星細胞腫
概要
星細胞腫は中枢神経系に発生するグリア細胞由来の腫瘍で、脳腫瘍の中でも比較的頻度が高い。組織学的悪性度によりWHOグレード1~4に分類され、臨床経過や治療方針が異なる。
要点
- グリア細胞由来の中枢神経系腫瘍
- 悪性度により臨床経過・治療が異なる
- 画像診断・病理診断が重要
病態・原因
星細胞腫は星状膠細胞(アストロサイト)から発生し、遺伝子変異や環境要因が発症に関与する。

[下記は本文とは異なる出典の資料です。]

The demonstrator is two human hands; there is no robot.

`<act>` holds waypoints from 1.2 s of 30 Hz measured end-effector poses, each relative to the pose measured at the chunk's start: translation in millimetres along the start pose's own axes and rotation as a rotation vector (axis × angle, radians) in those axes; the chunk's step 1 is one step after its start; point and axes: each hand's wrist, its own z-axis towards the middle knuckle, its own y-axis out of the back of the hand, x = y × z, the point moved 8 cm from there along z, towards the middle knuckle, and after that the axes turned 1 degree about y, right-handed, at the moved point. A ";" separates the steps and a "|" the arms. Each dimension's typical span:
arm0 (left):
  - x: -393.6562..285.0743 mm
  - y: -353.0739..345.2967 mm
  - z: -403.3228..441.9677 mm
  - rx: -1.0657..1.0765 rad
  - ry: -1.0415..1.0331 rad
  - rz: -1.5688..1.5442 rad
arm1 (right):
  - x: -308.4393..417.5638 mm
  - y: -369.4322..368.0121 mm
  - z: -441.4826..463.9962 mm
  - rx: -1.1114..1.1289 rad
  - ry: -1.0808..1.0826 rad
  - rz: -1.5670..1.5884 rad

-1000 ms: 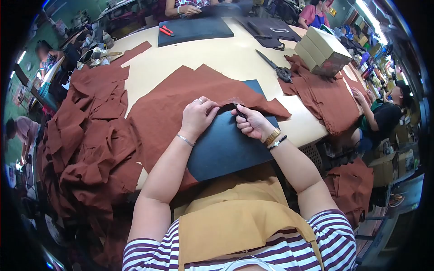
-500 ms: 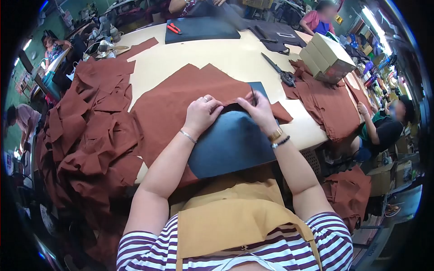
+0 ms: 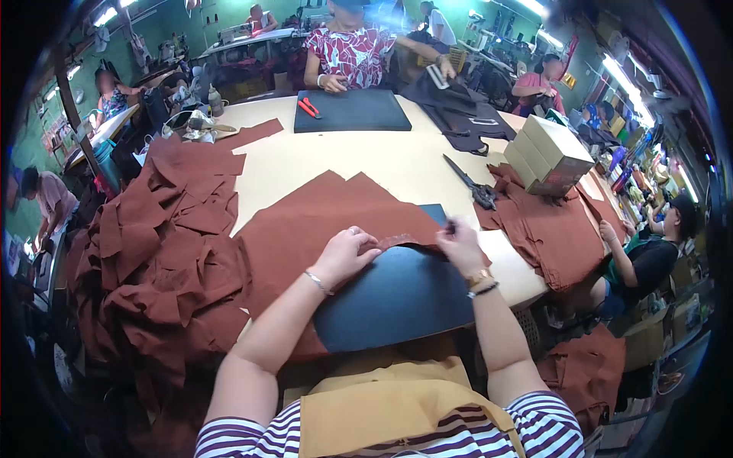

成人では大脳半球、小児では小脳や脳幹に好発する。
主症状・身体所見
頭痛、嘔吐、けいれん、局所神経症状(運動麻痺や感覚障害、失語など)がみられる。腫瘍の部位や大きさによって症状は多様である。
検査・診断
| 検査 | 所見 | 補足 |
|---|---|---|
| MRI | 造影効果・腫瘍部位の特定 | T2強調像で高信号、グレードにより造影効果が異なる |
| 病理組織検査 | 細胞異型・核分裂像 | WHO分類に基づき悪性度を評価 |
画像所見では腫瘍の辺縁や浮腫の有無、造影効果の程度が診断に有用。確定診断には生検による病理組織診断が不可欠である。IDH変異やMGMTメチル化など分子マーカーも予後判定に重要。
治療
- 第一選択:外科的摘出術(可能な限り全摘出)
- 補助療法:放射線療法、化学療法(テモゾロミド等)
- 注意点:再発リスクが高く、長期経過観察が必要
鑑別・比較
| 疾患 | 見分けるキーポイント | 検査差異 |
|---|---|---|
| 膠芽腫 | 急速進行・造影効果強い | MRIでring enhancementが目立つ |
| 乏突起膠腫 | 石灰化・てんかん発作多い | CTで石灰化、病理で乏突起細胞様像 |
補足事項
小児では予後良好な毛様細胞性星細胞腫が多い。近年は分子遺伝学的分類が治療選択や予後予測に導入されつつある。